The CCTV footage showed Mr Verma and the woman meeting at 11.36pm and showed Mr Verma “twerking his bottom” towards the woman at 11.38pm and 11.40pm.
The investigating officer, during cross-examination, confirmed that stills from 11.41pm and 11.42pm – where “something similar to, or a reaction to, a hand up the dress is shown” – were the only ones that came close to the woman’s allegations.
He agreed the footage did not show the woman turning around and smacking Mr Verma’s hand away.
At 11.47pm the footage showed a young man dropping his drink on the dance floor and the woman spinning around and then watching Mr Verma leaving the dancefloor.
The woman made it clear that none of the footage shown to her captured Mr Verma putting his hand up her skirt, and confirmed that occurred between 12am and the bar closing at 1am.
Mr Verma was found guilty in the Local Court of the first count of assault, where he allegedly slid his hand up the woman’s leg but not guilty of circumstances of indecency.
He was found not guilty of the second count, where he allegedly rubbed his backside against the women.
He appealed the guilty verdict to the Supreme Court in March last year on the grounds the verdict was contrary to the evidence, ‘unsafe and unsatisfactory’.
That appeal judge rejected the appellants argument and held he “had shown no cogent or logical reason to disturb the primary judge’s findings that the complainant was a credible and reliable witness and that it was open to the primary judge, on the whole of the evidence, to be satisfied beyond reasonable doubt”.
This verdict was then appealed again to the Court of Appeals, where Justice Michael Grant, Justice Peter Barr and Justice Sonia Brownhill considered the prosecutor had made the case that the alleged offending occurred at the moments depicted in CCTV footage and it was vital to the allegations the Crown was required to prove that fact beyond reasonable doubt.
They stated in cross-examination of the woman’s evidence the alleged assault occurred between 12am and 1am, and the CCTV footage tendered in evidence did not depict the offending.

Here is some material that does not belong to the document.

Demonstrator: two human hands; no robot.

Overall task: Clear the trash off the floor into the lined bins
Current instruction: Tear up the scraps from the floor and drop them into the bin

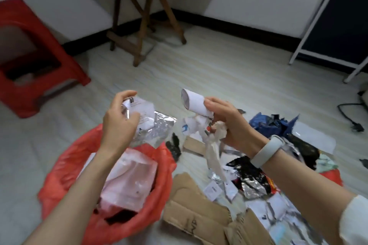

They stated the investigating officer said there were no other CCTV footage besides the stills tendered that depicted anything close to the woman’s complaints.
They concluded because of this evidence about the CCTV footage the primary judge must, “as distinct from might,” have entertained doubt about Mr Verma’s guilt on the first count of assault.
They stated that given the conclusion the primary judge must have entertained a doubt about Mr Verma’s guilt, the verdict is ‘unsafe and unsupported by the evidence’.
They ordered the previous guilty conviction be quashed, the previously dismissed appeal to the Supreme Court be allowed and for a verdict of acquittal to be entered.